By a family arrangement, Roger had been granted Tretower, and spent considerable sums building most of what can be seen today. In the manner of the medieval Welsh gentry, he kept a lavish court, and patronised bards, whose main role was to extol their patrons virtues and to remember convoluted genealogies tracing their lords back to Adam and Eve, or at least to the Trojan, Brutus. But despite his growing power and prestige, Roger’s illicit execution of Owain Tudor came back to haunt him – captured by Owain’s son, Jasper, near Chepstow, in 1471, he too, was beheaded.
Roger’s son, Thomas, inherited Tretower, along with his father and uncle’s Yorkist loyalty. He was knighted by Richard III, and initially refused to accept Henry VII as king. After a brief bout of rebellion, he was pardoned in 1487 and continued in the family tradition of lavish hospitality and patronage.

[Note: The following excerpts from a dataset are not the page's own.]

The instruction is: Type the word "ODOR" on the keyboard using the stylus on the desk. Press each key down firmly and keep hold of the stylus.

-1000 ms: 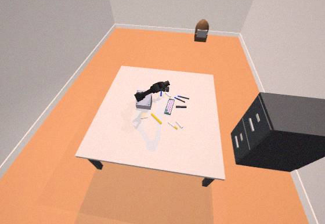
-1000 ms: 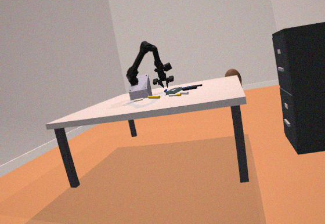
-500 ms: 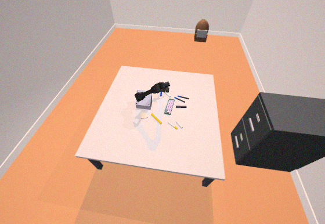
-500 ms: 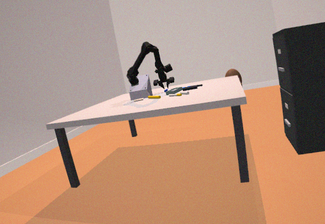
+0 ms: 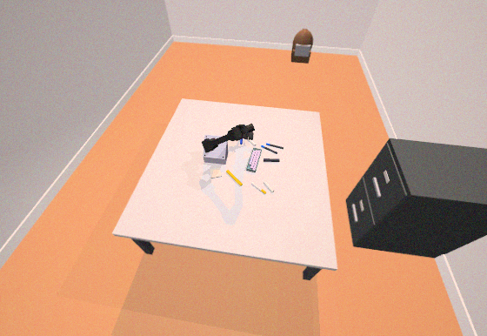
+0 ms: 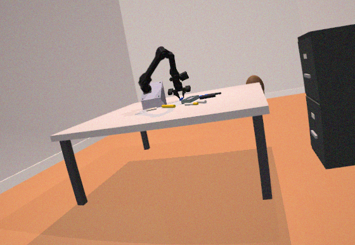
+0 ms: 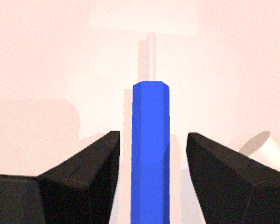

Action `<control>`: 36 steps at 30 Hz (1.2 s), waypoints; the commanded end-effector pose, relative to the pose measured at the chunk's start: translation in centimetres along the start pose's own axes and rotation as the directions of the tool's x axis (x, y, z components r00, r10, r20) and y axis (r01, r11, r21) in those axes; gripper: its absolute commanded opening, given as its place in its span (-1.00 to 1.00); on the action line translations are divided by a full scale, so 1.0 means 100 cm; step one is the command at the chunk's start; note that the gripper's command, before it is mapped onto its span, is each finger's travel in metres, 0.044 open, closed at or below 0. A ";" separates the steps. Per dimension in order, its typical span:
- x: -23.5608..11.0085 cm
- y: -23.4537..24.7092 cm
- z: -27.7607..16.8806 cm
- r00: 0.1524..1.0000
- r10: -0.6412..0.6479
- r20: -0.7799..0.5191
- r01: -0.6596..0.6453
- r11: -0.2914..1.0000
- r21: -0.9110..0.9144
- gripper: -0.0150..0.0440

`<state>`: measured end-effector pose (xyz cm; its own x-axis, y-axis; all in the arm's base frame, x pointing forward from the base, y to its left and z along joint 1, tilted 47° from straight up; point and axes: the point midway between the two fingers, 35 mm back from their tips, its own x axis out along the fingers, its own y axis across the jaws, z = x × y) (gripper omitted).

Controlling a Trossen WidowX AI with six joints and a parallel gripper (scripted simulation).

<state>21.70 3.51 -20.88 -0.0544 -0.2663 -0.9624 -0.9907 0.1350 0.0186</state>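
Observation:
The blue stylus (image 5: 241, 142) (image 6: 181, 99) (image 7: 151, 110) has a thin pale tip and lies on the desk, its tip pointing up in the wrist view. My gripper (image 6: 180, 97) (image 7: 153, 141) is part open, with one finger on each side of the stylus. A gap shows between each finger and the stylus in the wrist view. The stylus's rear end is outside that view. The keyboard (image 5: 254, 160) (image 6: 190, 99), with pink keys and a dark green frame, lies beside the stylus. Its letters are too small to read.
A lilac box (image 5: 216, 158) (image 6: 154, 101) stands by the arm's base. A thick yellow marker (image 5: 234, 178) (image 6: 168, 106), a black marker (image 5: 271, 160), and several blue-black and white pens lie around the keyboard. A pale cylinder (image 7: 273, 151) lies right of the fingers in the wrist view.

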 end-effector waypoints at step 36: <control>-0.041 0.000 0.025 1.000 0.002 0.002 -0.002 1.000 -0.001 -0.49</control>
<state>21.99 6.60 -17.93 -0.0587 -0.2704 -0.9610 -0.9913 0.1293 0.0242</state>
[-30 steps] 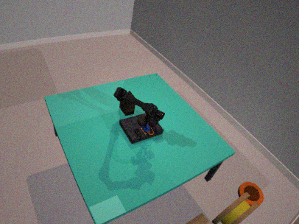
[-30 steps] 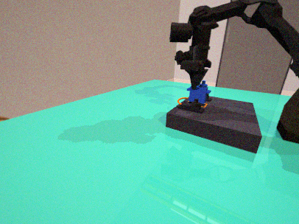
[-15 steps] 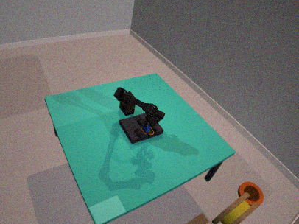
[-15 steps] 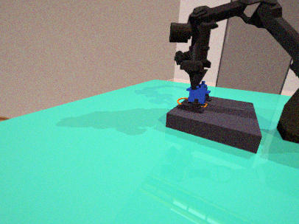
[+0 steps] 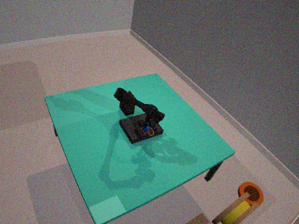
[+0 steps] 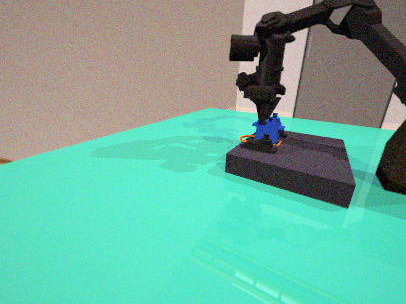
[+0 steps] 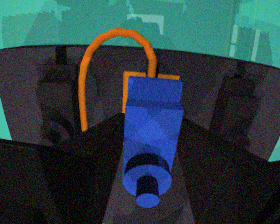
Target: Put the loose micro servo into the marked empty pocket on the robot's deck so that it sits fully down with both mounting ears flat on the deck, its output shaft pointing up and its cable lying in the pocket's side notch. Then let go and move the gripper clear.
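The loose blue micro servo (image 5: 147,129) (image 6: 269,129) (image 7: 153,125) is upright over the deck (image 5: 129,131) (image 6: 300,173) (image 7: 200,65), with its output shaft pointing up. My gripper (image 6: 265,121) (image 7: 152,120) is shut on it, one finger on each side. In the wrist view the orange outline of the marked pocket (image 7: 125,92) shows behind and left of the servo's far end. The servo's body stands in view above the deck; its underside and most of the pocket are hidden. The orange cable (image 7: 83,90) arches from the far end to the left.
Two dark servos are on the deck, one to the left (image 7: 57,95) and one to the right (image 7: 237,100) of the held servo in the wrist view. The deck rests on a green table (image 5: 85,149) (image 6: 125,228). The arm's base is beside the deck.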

By the sixteenth century, the Vaughans and their cousins, the Herberts, were reconciled to the Tudor regime. The Herberts went on to intermarry with the extended royal family, whilst the Vaughans success was more modest: senior positions in the county, including that of high sheriff of Breconshire in 1547, 1591, 1621, and 1635, with places on the various councils for Wales and the Marches. Thomas was succeed by Henry Vaughan, who in turn had a son, Christopher and so on for eight generations, until in 1700, the family ceased to live in Tretower, letting it to Thomas William Parry, whose son eventually purchased it from Charles Vaughan (d. 1804). The Parrys, too, eventually abandoned Tretower, letting it to tenant farmers, and the property gradually fell into decline.
In the 1930s, the buildings were so ruinous that a public appeal was mounted, and funds were raised for the property to be taken into public ownership. There followed a forty-year period of renovation, with further works, including the restoration of the barn, being completed in about 2010.